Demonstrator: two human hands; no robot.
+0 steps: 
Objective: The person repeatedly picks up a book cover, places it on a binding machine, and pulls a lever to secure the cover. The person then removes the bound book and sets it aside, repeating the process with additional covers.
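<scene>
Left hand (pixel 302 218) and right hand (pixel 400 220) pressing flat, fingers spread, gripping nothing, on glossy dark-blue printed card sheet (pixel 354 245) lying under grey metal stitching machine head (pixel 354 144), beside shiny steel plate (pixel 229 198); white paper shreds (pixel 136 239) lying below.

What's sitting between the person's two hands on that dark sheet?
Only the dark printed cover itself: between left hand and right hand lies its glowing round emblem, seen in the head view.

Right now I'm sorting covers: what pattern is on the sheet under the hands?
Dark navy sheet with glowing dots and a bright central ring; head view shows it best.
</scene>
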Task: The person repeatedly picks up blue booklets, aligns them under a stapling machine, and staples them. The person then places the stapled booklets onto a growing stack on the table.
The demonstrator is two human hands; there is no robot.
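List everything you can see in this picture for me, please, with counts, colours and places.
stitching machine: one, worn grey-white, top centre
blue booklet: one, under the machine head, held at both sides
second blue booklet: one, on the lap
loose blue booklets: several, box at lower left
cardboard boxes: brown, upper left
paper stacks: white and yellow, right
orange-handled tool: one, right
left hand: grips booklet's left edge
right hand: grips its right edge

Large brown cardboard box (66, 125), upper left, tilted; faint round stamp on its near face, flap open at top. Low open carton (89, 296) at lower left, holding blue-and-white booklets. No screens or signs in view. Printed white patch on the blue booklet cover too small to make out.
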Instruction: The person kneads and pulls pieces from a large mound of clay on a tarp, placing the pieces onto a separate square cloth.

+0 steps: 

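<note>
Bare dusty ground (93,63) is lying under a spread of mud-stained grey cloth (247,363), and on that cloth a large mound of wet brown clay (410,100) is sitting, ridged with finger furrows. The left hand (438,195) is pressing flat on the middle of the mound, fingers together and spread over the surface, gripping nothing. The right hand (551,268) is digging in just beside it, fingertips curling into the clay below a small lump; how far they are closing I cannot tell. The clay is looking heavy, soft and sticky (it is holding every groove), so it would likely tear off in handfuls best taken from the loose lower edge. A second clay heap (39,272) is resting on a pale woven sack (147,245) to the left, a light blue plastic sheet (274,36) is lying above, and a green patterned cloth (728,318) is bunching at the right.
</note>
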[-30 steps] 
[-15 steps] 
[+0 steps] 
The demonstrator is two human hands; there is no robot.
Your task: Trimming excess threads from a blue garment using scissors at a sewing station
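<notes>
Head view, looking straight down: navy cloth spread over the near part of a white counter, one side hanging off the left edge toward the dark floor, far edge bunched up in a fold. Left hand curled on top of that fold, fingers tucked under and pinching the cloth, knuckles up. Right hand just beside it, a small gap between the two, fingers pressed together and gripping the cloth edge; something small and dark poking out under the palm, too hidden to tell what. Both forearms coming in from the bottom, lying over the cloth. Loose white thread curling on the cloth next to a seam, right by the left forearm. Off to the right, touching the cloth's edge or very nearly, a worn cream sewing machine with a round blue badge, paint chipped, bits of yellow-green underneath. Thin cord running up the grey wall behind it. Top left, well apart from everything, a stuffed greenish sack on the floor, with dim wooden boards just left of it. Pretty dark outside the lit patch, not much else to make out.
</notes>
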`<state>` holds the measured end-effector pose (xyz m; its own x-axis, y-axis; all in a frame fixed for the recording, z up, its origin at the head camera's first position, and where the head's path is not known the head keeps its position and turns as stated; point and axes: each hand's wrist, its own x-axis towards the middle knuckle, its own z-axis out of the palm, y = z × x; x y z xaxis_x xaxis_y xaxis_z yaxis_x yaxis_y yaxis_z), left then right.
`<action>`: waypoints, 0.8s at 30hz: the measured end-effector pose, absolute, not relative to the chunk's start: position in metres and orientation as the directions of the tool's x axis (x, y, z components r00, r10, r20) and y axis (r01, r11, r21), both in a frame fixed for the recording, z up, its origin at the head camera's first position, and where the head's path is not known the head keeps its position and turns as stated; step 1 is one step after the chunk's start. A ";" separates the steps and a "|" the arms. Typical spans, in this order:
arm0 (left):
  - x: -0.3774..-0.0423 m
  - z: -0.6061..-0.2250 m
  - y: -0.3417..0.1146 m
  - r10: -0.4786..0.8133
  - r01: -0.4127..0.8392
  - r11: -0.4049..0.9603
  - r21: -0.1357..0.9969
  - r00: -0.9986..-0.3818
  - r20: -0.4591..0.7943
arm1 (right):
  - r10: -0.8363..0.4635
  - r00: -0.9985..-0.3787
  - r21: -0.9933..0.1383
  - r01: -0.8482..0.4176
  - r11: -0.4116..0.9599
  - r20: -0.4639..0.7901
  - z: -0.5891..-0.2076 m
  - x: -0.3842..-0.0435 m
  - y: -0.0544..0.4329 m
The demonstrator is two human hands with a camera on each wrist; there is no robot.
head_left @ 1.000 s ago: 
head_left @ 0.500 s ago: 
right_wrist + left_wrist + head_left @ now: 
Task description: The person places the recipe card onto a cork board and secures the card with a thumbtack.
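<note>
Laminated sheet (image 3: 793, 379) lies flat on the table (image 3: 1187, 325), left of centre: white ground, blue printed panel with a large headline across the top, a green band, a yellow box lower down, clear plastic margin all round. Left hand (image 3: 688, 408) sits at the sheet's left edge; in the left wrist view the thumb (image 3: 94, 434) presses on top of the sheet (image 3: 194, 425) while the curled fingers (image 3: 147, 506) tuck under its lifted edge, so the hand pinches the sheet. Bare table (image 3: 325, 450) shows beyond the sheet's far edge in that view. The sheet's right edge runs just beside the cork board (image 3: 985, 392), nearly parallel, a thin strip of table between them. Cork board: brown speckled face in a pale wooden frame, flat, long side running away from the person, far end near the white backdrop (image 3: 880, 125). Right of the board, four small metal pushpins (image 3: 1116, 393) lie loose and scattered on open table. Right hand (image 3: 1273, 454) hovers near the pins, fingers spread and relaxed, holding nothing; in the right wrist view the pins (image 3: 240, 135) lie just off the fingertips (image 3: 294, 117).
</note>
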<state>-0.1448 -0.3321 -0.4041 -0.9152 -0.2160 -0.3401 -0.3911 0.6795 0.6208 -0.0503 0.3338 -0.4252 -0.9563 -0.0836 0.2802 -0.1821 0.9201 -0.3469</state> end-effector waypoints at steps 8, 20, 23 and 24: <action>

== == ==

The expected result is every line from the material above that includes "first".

`<state>` holds the measured end-effector pose (xyz m; its own x-axis, y-axis; all in a frame fixed for the recording, z up, its origin at the head camera's first position, and where the head's path is not known the head keeps its position and turns as stated; point and axes: each hand's wrist, its own x-axis towards the middle knuckle, its own z-axis out of the palm, y = z × x; x y z xaxis_x xaxis_y xaxis_z yaxis_x yaxis_y yaxis_z), left then right.
`<action>`: waypoints, 0.8s at 30hz: the measured end-effector pose, absolute, not relative to the chunk's start: position in metres and orientation as the directions of the tool's x axis (x, y, z components r00, r10, r20) and y axis (r01, r11, r21), both in a frame fixed for the recording, z up, its origin at the head camera's first position, and where the head's path is not known the head keeps its position and turns as stated; step 1 is one step after the chunk's start. A ";" separates the steps and a "|" the arms. Typical spans, in this order:

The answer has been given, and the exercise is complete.